Peace for the World

Peace for the World
First democratic leader of Justice the Godfather of the Sri Lankan Tamil Struggle: Honourable Samuel James Veluppillai Chelvanayakam

Saturday, July 22, 2017

The Need For Practicality Coupled With Principle


By Emil van der Poorten –JULY 23, 2017

Emil van der Poorten
logoThe fact that the dengue pandemic has reached the proportions it has, leading, among other responses, to the German government issuing a travel advisory for Sri Lanka does not appear to have “fizzed” on the current bunch of self-seeking politicians posing as those providing us with governance of some description.
Many years ago, after the use of Dichlorodiphenyltrichloroethane, better known as “DDT,” as an insecticide was banned, I recall that chemical being used as a last resort in combating a pest that threatened Sri Lanka’s entire coconut industry.
Going back to the “sixties,” a leaf miner was accidentally brought in to the country with, presumably, orchid material from the Far East. It got into the coconut plantations in and around Colombo and proceeded to wreak havoc, spreading farther south and north from where it started.
The Coconut Research Institute headed by Dr. W. R. N. Nathanael and the Board of whose Chair was the much-respected Reg. De Mel took swift action to deal with what promised to be a huge problem. Pending a more permanent solution and buying much-needed time, they took the drastic step of de-foliating the trees by the simple expedient of cutting off their branches and spraying the affected trees with DDT.
Of course, in short order, the wheels were set in motion for a more permanent solution when a parasite which confined itself entirely to the coconut leaf miner was introduced, bred in vitro, and released into the affected areas. I distinctly remember how different the entire manner of “doing business” was in those days.

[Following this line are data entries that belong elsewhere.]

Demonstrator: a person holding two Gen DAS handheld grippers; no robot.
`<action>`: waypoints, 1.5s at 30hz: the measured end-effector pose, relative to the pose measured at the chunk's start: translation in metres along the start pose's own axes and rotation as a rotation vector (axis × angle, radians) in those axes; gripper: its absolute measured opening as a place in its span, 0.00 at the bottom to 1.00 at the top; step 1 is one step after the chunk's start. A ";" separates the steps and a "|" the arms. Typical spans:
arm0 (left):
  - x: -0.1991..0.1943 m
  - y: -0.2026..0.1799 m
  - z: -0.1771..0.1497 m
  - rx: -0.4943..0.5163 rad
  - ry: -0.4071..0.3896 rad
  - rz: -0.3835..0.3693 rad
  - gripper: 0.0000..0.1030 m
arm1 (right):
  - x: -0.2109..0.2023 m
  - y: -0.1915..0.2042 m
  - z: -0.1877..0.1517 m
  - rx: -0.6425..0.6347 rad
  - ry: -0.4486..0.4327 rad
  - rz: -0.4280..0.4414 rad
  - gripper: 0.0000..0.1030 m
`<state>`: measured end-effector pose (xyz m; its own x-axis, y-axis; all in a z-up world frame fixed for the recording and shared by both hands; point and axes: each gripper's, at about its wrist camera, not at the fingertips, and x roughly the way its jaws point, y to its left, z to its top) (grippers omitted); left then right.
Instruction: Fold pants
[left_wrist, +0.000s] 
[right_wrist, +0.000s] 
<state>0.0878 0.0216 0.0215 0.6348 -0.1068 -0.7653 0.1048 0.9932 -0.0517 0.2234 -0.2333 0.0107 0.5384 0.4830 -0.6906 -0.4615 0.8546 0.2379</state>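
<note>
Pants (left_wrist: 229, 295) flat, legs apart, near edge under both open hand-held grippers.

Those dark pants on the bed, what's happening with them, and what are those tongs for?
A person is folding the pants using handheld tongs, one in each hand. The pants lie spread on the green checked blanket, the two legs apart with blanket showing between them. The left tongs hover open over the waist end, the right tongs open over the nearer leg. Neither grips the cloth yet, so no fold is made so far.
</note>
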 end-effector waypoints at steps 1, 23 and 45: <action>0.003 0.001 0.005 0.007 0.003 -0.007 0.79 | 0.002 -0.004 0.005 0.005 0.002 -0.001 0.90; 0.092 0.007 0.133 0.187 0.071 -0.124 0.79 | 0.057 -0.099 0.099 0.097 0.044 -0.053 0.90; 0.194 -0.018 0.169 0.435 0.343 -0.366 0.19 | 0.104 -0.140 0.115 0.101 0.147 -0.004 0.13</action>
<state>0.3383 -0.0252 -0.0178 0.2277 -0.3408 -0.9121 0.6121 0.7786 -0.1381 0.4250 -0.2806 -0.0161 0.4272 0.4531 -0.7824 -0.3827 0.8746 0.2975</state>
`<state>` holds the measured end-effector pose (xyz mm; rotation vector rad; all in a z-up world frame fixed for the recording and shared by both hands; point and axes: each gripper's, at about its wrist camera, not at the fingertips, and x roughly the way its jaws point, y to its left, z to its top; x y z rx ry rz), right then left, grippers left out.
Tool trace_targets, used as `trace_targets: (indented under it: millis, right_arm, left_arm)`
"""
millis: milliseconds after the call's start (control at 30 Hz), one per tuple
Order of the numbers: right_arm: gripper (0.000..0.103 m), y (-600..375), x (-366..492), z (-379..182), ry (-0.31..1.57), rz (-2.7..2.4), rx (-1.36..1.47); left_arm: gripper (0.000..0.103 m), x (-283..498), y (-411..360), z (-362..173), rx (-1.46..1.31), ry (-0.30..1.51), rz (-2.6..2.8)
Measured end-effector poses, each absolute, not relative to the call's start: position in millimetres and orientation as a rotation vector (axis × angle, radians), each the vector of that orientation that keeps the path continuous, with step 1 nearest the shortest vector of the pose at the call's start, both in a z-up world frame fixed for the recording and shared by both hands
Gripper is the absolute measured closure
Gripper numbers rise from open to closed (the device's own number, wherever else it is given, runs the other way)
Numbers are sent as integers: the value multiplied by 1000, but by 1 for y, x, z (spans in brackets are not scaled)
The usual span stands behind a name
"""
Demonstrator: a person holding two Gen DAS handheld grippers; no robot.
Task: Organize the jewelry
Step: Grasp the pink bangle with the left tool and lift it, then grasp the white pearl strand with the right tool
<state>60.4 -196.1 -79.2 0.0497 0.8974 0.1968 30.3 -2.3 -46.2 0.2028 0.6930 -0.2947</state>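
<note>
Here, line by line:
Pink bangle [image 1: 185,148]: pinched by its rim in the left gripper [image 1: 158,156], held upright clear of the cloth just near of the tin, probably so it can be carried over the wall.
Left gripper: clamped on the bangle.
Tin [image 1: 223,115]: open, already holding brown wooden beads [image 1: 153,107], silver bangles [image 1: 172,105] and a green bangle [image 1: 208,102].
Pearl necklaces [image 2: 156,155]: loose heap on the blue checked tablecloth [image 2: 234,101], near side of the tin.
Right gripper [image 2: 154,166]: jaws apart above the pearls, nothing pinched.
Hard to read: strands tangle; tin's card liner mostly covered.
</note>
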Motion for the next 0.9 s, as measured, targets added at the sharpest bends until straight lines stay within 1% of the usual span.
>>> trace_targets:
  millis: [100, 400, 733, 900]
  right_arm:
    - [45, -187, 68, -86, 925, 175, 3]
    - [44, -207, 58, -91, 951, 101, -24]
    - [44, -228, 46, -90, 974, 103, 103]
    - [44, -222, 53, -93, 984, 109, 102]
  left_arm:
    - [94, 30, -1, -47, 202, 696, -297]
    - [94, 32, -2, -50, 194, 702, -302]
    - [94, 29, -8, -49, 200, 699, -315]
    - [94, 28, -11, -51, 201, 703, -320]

To begin with, two obviously very qualified, scientists were brought down from India. They were lodged in part of a house off Havelock Road in Colombo which doubled as their “laboratory” and proceeded to breed the coconut leaf miner’s parasite in that space. They did so efficiently enough that, without a great deal of fanfare, the pest was completely controlled and life in the coconut-growing areas began to return to normal, with DDT returning to its “banned” slot.
Since the parasite which was introduced to control it couldn’t exist without the coconut leaf miner to feed on, it died out as well once the immediate problem was solved.
An interesting photograph was published on the front page of probably Sri Lanka’s most-read English Sunday newspaper recently. It showed a Thai expert examining a small Bromeliad plant which is an ornamental version of the common pineapple as a probable dengue-mosquito breeding place. In fact, Bromeliads have been identified as a prime breeding environment for the dengue mosquito (Aedes aegeptyi). The implications of this fact, given the extensive pineapple cultivation in the Western and North Western provinces, should be obvious. A footnote here could well be the fact that the Negombo hospital which serves a significant part of the pineapple growing area of Sri Lanka is unbelievably over-burdened with dengue patients, even more so that other similar facilities.
The fatalities resulting from dengue, not to mention, the enormous economic cost to the country in terms of (over-)utilized medical services and massive loss of productivity obviously calls for a drastic solution. Is it time that we began to fog the dengue mosquito areas with insecticides that have been found unacceptable in normal circumstances?
I would be failing in any effort at accuracy and objectivity if I did not refer to another factor that is seriously impeding efforts to deal with this scourge.
The “governance” of which we are now victims, little better than its predecessor and only distinguished from that scourge by the absence of white vans, continues to bedevil any efforts of dealing with day-to-day issues, leave alone something like the dengue pandemic.
If even a part of the effort that goes into to fattening their purses is expended in dealing with an issue such as dengue, some real progress may be made by our rulers. However, what we have is the disgusting spectacle of gallery-fetching initiatives to better publicise all kinds of hare-brained schemes such as that to tunnel under the Kandy lake to “avoid traffic congestion in Kandy town” when the preponderance of vehicles on the streets of Kandy are not passing through but carry people having business in that town. I would not accuse those propounding these ill-conceived schemes of the typical idiocy of people who have lost touch with the realities that the rest of us face on a day-to-day basis. I believe that the simple truth lies in the realm of rip-offs, commissions and other criminality that feasts off this kind of nonsense.